I. ARBITRATION A. Termination
SWE contends that the Agreement terminated in December of 2004 and that the agreement to arbitrate contained in the Dispute Resolution provision did not survive this termination. USEC argues that the entire Agreement remains in effect until the outstanding claims are resolved in arbitration. USEC states that even if the Agreement has terminated, the Dispute Resolution provision remains in effect.
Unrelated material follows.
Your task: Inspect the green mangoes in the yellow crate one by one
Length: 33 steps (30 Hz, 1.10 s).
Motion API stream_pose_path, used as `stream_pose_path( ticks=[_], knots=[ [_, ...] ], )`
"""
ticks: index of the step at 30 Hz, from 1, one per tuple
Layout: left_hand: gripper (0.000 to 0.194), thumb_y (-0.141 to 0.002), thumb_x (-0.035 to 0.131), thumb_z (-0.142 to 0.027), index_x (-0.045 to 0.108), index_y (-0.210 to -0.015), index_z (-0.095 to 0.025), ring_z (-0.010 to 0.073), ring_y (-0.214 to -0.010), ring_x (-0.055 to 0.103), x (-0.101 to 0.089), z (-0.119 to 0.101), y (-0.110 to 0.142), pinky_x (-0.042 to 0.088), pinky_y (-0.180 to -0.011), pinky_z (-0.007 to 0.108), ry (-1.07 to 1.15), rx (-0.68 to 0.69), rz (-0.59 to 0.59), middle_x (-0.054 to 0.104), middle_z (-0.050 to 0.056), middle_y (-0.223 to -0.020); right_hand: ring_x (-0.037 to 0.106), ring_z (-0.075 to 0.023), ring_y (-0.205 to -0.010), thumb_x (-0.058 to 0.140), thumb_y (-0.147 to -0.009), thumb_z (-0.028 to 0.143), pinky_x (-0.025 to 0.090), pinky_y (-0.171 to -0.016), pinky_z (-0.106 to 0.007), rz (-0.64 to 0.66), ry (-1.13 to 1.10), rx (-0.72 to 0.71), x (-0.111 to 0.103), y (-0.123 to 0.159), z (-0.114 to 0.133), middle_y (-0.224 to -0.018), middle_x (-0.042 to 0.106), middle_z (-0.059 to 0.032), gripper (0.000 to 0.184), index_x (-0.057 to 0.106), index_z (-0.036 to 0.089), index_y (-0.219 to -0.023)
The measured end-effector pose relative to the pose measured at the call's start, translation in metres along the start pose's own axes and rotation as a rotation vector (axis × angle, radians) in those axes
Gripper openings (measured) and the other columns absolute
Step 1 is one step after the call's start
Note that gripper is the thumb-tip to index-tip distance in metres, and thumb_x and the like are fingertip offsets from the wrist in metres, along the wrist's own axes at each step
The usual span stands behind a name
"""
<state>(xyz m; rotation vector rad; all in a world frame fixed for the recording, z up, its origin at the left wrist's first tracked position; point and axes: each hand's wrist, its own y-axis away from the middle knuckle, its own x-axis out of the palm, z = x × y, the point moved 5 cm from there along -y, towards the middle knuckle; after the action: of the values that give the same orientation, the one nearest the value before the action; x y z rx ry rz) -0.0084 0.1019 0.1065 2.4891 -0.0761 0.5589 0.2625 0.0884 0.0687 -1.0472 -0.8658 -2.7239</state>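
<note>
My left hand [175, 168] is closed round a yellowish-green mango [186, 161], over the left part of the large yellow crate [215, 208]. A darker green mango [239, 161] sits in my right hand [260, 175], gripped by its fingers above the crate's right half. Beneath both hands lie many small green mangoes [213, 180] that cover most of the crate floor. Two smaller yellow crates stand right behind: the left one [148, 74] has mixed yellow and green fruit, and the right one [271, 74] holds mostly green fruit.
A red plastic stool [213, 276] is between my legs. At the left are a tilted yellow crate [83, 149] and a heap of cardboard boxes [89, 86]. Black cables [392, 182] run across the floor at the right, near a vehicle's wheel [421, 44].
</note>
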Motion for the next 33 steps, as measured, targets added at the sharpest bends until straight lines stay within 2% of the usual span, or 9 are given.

"Arbitration is a matter of contract, and a party cannot be required to submit a dispute to arbitration unless it has agreed to do so." Int'l Bhd. of Teamsters, Chauffeurs, Warehousemen Helpers of Am. v. Pepsi-Cola Gen. Bottlers, Inc., 958 F.2d 1331, 1333 (6th Cir. 1992). "[T]he construction and interpretation of a contract, including questions regarding ambiguity, are questions of law to be decided by the court." Frear v. P.T.A. Indus., 103 S.W.3d 99, 105 (Ky. 2003) (quoting First Commonwealth Bank v. West, 55 S.W.3d 829, 835 (Ky.Ct.App. 2000)). If an ambiguity exists, "the court will gather, if possible, the intent of the parties from the contract as a whole, and in doing so will consider the subject matter of the contract, the situation of the parties and the conditions under which the contract was written, by evaluating extrinsic evidence as to the parties' intentions." Id. at 106 (internal quotation omitted). However, "in the absence of ambiguity a written instrument will be enforced strictly according to its terms." Id. (quoting O'Bryan v. Massey-Ferguson, Inc., 413 S.W.2d 891, 893 (Ky. 1966)). The Court will "interpret the contract's terms by assigning language its ordinary meaning and without resort to extrinsic evidence." Id.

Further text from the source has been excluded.